■ **Instructions for the task**
Which lines in the data below contain the word "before"? Copy each of them.

*****

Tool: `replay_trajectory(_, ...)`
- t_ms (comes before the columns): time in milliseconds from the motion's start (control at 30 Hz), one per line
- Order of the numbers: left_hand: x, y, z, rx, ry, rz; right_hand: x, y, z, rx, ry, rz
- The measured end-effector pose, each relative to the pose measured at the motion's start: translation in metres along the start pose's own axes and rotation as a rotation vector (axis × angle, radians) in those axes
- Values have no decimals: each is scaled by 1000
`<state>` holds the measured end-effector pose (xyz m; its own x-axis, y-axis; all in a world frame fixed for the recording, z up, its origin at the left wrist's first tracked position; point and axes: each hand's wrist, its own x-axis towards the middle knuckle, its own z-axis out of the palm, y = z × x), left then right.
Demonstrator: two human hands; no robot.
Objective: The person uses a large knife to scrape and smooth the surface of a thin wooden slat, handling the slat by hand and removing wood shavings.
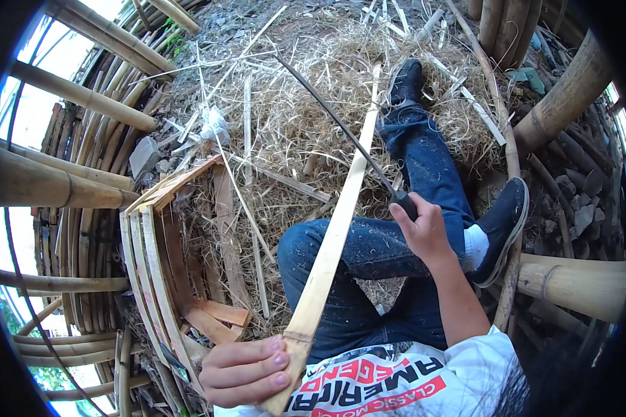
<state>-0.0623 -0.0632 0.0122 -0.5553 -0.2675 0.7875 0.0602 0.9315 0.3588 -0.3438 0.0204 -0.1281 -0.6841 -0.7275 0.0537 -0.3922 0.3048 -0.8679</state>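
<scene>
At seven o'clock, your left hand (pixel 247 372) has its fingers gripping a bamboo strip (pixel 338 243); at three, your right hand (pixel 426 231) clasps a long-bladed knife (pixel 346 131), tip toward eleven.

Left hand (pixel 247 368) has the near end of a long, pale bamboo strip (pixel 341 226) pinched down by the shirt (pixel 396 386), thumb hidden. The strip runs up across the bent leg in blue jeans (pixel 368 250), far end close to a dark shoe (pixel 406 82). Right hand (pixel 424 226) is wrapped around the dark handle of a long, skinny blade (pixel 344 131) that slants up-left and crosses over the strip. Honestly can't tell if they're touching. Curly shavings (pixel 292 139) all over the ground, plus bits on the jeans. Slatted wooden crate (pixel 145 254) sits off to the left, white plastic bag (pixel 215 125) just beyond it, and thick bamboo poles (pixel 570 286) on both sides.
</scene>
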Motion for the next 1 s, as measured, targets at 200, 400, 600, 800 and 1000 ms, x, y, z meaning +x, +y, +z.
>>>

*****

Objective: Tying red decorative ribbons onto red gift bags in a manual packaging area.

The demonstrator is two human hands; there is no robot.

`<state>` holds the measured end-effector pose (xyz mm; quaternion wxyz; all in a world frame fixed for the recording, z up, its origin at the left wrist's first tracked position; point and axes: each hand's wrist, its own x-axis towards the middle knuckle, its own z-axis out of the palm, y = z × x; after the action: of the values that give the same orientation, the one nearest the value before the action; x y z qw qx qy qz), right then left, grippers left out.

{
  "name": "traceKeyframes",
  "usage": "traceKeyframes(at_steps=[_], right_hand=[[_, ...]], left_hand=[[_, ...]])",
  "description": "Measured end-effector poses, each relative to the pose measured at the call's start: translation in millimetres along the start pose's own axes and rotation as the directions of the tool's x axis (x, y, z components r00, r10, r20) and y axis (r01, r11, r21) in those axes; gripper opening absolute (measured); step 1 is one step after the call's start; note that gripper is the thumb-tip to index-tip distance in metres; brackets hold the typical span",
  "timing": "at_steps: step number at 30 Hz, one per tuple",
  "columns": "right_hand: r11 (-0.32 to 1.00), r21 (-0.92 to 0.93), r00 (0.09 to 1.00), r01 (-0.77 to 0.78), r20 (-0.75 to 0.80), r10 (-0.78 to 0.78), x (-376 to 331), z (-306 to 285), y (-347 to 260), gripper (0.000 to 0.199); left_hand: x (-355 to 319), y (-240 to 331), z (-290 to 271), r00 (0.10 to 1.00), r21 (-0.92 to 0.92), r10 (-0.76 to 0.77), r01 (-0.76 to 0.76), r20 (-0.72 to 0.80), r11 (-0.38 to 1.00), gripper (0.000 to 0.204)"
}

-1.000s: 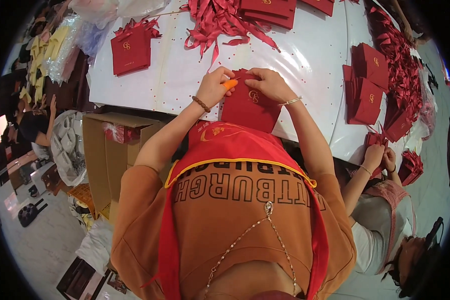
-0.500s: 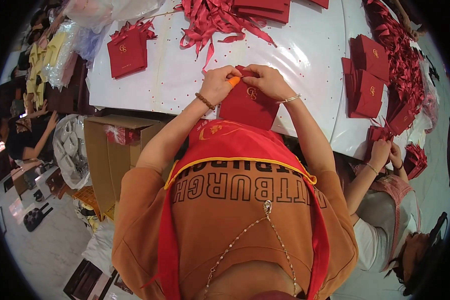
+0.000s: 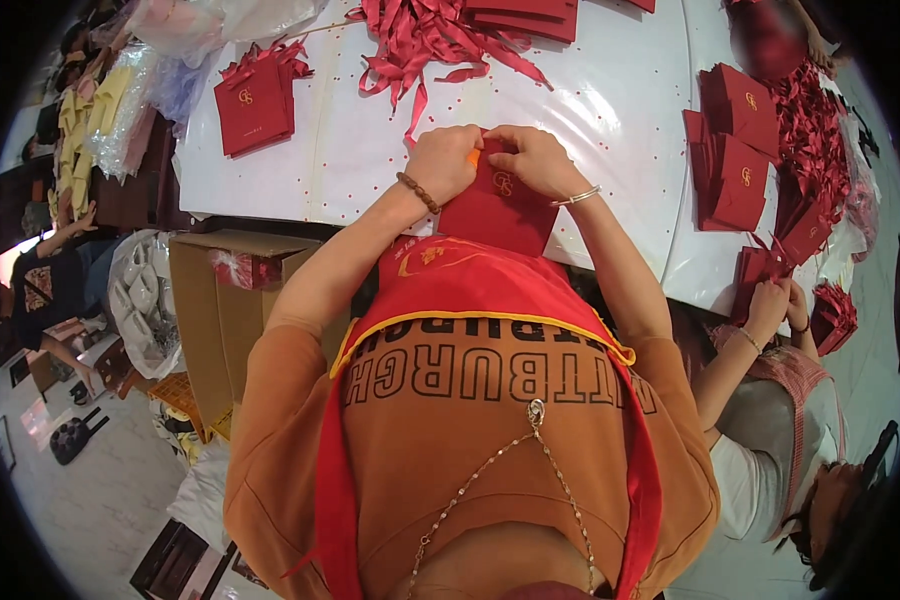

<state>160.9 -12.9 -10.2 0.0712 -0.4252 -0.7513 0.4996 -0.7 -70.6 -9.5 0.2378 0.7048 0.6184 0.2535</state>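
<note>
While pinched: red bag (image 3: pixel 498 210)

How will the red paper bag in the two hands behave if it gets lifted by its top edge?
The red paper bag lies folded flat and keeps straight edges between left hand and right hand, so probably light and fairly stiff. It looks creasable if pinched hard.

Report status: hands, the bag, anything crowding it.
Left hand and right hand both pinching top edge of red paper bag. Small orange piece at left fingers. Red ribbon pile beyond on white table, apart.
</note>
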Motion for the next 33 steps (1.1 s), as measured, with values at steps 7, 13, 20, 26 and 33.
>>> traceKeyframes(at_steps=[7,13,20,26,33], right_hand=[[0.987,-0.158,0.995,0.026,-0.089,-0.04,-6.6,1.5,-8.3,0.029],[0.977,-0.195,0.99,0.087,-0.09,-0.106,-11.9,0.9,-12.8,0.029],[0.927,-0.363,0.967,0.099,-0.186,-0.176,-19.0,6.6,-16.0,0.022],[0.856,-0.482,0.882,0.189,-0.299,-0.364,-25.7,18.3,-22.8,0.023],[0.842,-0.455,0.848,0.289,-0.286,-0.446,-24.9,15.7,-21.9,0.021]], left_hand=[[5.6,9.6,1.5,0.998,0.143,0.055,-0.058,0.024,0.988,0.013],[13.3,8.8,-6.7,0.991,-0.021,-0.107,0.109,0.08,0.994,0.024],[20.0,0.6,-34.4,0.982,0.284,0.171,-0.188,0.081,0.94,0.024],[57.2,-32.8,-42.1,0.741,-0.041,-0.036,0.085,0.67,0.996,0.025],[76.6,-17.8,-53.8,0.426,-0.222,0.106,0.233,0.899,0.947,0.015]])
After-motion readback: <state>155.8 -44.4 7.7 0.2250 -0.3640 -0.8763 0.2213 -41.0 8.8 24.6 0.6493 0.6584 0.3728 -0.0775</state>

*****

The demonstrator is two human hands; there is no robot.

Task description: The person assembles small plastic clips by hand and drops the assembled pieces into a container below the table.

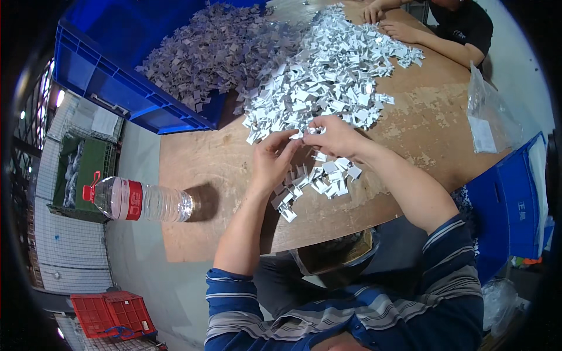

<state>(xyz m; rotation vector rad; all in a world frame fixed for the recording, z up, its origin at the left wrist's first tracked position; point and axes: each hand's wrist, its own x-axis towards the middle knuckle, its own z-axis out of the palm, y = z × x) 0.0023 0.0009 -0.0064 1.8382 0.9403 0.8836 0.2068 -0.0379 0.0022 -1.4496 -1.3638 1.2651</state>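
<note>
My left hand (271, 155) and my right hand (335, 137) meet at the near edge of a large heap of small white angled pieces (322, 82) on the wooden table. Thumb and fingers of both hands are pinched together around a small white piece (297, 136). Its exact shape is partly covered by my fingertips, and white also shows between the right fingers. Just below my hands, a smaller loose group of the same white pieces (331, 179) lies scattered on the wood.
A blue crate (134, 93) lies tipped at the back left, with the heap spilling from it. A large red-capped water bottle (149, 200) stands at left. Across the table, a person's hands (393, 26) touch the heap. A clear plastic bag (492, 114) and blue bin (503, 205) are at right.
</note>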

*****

■ **Written solution**
- t_ms (comes before the columns): time in milliseconds from the motion's start (control at 30 Hz), one per line
`<state>` holds the measured end-effector pose (xyz mm; quaternion wxyz; all in a world frame fixed for the recording, z up, its origin at the left wrist's first tracked position; point and axes: each hand's wrist, its own x-axis towards the middle knuckle, its own z-axis out of the palm, y = z × x; after the action: of the values that give the same orientation, the one nearest the value before the action; x y z qw qx qy qz), right then left, grippers left out.

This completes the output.